Six pro-establishment members were absent from the vote, including Liberal Party leader Felix Chung Kwok-pan, Roundtable's Michael Tien Puk-sun and Priscilla Leung Mei-fun, of the Business and Professionals Alliance.

Before the vote, Chief Secretary Matthew Cheung Kin-chung said on behalf of the government that the withdrawal of the extradition bill had put a "perfect full stop" to the source of the conflict.

"People's concerns should have been completely alleviated," Cheung said.

Thousands of protesters returned to the streets last weekend, with Carrie Lam unable to find any way to ease the crisis. Photo: Sam Tsang

Civic Party leader Alvin Yeung Ngok-kiu, who tabled the motion on Wednesday with the backing of 24 peers from his camp, said Lam should step down over her handling of the now-withdrawn bill, which drew the city into social unrest since June.

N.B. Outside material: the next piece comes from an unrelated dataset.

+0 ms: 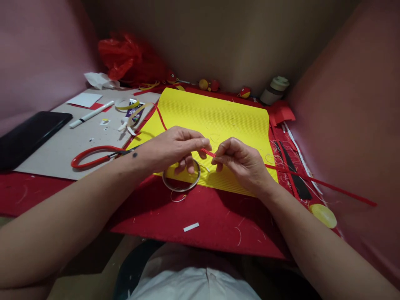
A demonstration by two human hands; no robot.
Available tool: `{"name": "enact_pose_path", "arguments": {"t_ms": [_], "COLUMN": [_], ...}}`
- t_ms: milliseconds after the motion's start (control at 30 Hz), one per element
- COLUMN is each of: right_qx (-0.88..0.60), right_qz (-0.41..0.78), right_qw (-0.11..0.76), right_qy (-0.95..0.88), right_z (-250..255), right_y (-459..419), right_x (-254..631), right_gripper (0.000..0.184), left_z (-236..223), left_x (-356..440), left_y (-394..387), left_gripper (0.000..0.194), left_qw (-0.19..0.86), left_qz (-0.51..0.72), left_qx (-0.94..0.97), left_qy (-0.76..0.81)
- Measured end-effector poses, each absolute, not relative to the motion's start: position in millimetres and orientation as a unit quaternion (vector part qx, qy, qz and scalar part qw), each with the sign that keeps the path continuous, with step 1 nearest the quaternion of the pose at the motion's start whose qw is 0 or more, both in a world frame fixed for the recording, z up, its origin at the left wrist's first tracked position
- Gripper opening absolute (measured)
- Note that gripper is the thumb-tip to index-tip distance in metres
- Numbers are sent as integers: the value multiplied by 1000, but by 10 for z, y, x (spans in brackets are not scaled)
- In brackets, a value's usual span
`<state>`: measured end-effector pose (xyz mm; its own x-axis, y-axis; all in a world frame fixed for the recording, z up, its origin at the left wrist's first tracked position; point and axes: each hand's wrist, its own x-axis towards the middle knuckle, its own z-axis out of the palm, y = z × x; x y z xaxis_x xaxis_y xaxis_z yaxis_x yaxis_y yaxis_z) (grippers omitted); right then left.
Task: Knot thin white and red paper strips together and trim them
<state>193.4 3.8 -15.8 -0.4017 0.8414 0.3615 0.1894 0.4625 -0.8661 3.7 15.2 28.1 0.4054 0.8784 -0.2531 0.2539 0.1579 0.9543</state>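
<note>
Strip (pixel 208 153), pinched by left hand (pixel 183 146) and right hand (pixel 240 161), runs partly hidden behind both

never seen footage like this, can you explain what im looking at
There is no machine here, just a person working with bare hands. The only picture comes from a camera worn on their head, looking forward and down, so the arms reach in from below.

Between them, the left hand and right hand pinch a thin red strip with their fingertips.

Below them lies a ribbed yellow sheet, over a red cloth. A pale ring lies near the left hand. To the left, a grey board bears scissors and a pen. Farther back are a red bag and, on the right, a lidded container; its contents are hard to tell.
</note>
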Motion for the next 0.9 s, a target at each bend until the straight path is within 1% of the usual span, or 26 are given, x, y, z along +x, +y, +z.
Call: {"name": "enact_pose_path", "arguments": {"t_ms": [100, 167, 233, 400, 500, 900], "right_qx": [-341, -340, -341, -338, -335, -304], "right_qz": [403, 411, 421, 443, 454, 463], "right_qw": [435, 437, 438, 440, 431, 433], "right_qy": [-730, -724, -717, -704, -704, -711], "right_z": [-166, -165, -162, -156, -157, -124], "right_y": [50, 51, 50, 47, 46, -19], "right_x": [1933, 1926, 1918, 1907, 1908, 1890], "right_gripper": [13, 13, 12, 10, 9, 13], "left_z": [362, 378, 363, 305, 299, 200], "left_x": [16, 12, 20, 80, 101, 58], "left_y": [165, 167, 158, 89, 64, 116], "left_gripper": [18, 18, 18, 16, 14, 20], "left_qw": [508, 480, 476, 523, 554, 696], "left_qz": [301, 310, 300, 215, 179, 194], "left_qx": [635, 648, 656, 679, 662, 558], "left_qy": [498, 504, 504, 468, 472, 409]}}
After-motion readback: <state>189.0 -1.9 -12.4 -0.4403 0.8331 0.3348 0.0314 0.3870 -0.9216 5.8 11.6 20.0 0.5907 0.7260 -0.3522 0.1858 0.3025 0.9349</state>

Many pro-government legislators spoke during the debate, including Starry Lee Wai-king and Leung Che-cheung from the Democratic Alliance for the Betterment and Progress of Hong Kong, Business and Professionals Alliance's Abraham Razack and Heung Yee Kuk chairman Kenneth Lau Ip-keung.

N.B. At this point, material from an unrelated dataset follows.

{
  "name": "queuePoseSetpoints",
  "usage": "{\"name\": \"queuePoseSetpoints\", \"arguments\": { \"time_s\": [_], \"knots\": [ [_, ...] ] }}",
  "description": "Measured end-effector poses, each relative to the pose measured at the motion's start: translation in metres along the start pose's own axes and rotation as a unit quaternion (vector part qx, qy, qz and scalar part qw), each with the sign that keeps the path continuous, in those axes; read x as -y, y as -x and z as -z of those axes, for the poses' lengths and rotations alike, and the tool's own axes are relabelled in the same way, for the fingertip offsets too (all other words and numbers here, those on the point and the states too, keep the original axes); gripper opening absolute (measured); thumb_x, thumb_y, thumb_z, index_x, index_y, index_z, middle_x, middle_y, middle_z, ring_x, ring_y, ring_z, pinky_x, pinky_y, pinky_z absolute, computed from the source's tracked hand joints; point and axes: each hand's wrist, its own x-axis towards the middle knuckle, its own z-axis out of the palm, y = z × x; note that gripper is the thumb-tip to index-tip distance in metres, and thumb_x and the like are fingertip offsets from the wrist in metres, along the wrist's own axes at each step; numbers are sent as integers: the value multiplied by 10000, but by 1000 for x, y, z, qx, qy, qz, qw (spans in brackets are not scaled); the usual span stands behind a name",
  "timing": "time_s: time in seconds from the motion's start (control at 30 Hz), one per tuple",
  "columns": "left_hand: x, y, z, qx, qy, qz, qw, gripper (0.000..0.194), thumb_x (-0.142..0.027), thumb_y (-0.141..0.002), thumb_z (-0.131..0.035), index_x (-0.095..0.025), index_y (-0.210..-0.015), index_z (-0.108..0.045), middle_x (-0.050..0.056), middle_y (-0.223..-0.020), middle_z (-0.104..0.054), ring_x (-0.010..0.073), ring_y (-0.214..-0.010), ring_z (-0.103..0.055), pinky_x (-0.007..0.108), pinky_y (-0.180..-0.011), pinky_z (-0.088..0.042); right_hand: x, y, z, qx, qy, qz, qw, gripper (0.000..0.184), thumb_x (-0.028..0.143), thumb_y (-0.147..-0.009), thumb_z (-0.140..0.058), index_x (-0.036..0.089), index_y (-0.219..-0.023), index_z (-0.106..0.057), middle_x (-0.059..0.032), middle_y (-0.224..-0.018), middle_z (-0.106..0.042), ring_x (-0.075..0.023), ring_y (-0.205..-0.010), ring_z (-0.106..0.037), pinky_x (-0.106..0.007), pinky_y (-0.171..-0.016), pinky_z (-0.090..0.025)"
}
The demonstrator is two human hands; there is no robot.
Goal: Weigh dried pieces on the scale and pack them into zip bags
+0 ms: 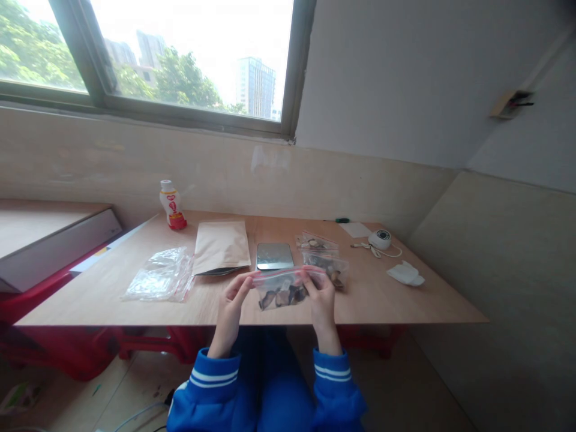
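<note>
Between my two hands hangs a clear zip bag (279, 295) with a red seal strip, holding dark and brownish dried pieces. My left hand (233, 303) pinches the left end of the strip, and my right hand (321, 300) grips it near the right end. The bag is above the table's front edge. Just behind it lies a flat digital scale (274, 256) with a shiny top. Two more filled zip bags (315, 243) rest on the table to the right of the scale, partly overlapping. To the left of the scale lies a brown kraft pouch (222, 243).
Clear plastic bags (158, 277) lie at the left beside the pouch. A white and red bottle (172, 205) stands behind them. At the right are a small white round device (380, 239) with a cable, a crumpled tissue (405, 273), white paper (355, 230) and a green-handled tool (342, 220).
</note>
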Motion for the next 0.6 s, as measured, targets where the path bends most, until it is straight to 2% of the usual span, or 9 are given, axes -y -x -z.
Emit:
{"name": "queuePoseSetpoints", "arguments": {
  "time_s": [0.1,0.23,0.3,0.37,0.43,0.47,0.53,0.6],
  "knots": [
    [1,-3,6,-11,-5,-2,1000,357,-434,-840,-528,-148,-971,-695,93,-947,-728,226,-914,-661,338,-877,-462,-4,-33,37,-93,24,-17,995,426,447,-659,-738,129,-929,-652,-84,-830,-726,-196,-684,-669,-340,-678,-539],
    [4,-5,10,-16,-9,13,1000,346,-437,-834,-525,-144,-919,-688,98,-915,-723,221,-854,-664,336,-822,-481,-18,-84,87,-161,199,-29,966,458,527,-643,-664,113,-838,-647,-114,-811,-712,-242,-745,-671,-357,-659,-531],
    [5,-5,10,-16,-14,17,1000,344,-448,-818,-539,-145,-888,-686,95,-881,-719,213,-804,-660,327,-778,-489,-24,-102,101,-204,246,-26,947,488,497,-624,-672,97,-899,-622,-160,-885,-692,-289,-838,-651,-411,-720,-514],
    [5,-5,10,-12,-21,22,999,342,-455,-803,-551,-148,-864,-688,88,-846,-714,203,-764,-651,315,-743,-490,-29,-109,106,-255,287,-17,923,577,445,-599,-696,70,-1021,-573,-242,-1045,-629,-365,-1006,-579,-500,-833,-452],
    [5,-5,10,-8,-28,25,999,338,-458,-796,-557,-152,-849,-692,84,-824,-708,196,-746,-642,303,-717,-488,-34,-104,103,-303,328,1,895,696,406,-597,-704,59,-1160,-487,-308,-1248,-478,-427,-1187,-420,-572,-941,-335],
    [5,-6,11,-8,-31,26,999,336,-457,-794,-558,-154,-847,-693,83,-818,-706,195,-743,-639,299,-707,-486,-36,-98,99,-321,355,22,878,726,399,-618,-692,65,-1211,-442,-314,-1314,-400,-436,-1240,-343,-584,-970,-285],
    [7,-6,13,-11,-32,29,999,333,-456,-792,-559,-157,-851,-692,81,-815,-701,193,-741,-634,292,-695,-482,-42,-83,91,-329,423,87,840,661,400,-701,-627,95,-1243,-401,-286,-1360,-331,-414,-1276,-278,-573,-989,-251],
    [9,-7,15,-18,-32,34,999,333,-454,-792,-559,-156,-860,-691,79,-813,-695,189,-740,-629,286,-691,-479,-52,-69,83,-293,491,150,806,504,390,-778,-543,120,-1190,-437,-252,-1331,-364,-383,-1251,-317,-542,-968,-285]
  ]
}}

DAB chairwoman Lee strongly criticised the government for doing too little to end violent protests in recent months.

"Chief secretary, you said last month that nothing can be done to stop radicals from destroying our tunnel facilities. Do you know many people were so angry about what you said?" Lee said.

"The justice secretary was not at the forefront in explaining the government's position over the past six months … and the undersecretaries have not said a word to help."

But Lee added that her party would vote against the motion because unseating the chief executive would create more chaos, instability and a power vacuum.

Lawmaker Starry Lee accuses the government of doing too little to end violent protests. Photo: Winson Wong

Razack, representing the real estate sector, described the government as an "omnishambles" for not offering a political solution to the social unrest.

While Razack said Lam should stay on as chief executive, he added the leader had been "aloof and uncompromising".

Speaking on condition of anonymity, a pro-Beijing camp lawmaker said he was urged by the administration to vote against the motion.

Chief Secretary Matthew Cheung says the contentious bill's withdrawal should have been a full stop on the protests. Photo: Nora Tam

"I told them not to say too much, I have my own decision," the lawmaker said.

Another from the camp who wished not to be named said Beijing's liaison office in Hong Kong approached him to learn his stance on the motion.

"It is difficult " but I'll take up the pan-democrats' saying, that I will not cut ties (with the chief executive) even if a nuclear bomb was deployed," he said.

Had the impeachment motion passed, it would have triggered an inquiry headed by the city's top judge. If such an inquiry found sufficient evidence to impeach the chief executive and the motion was passed by a two-thirds legislative majority, Beijing would have had to decide whether to unseat Lam.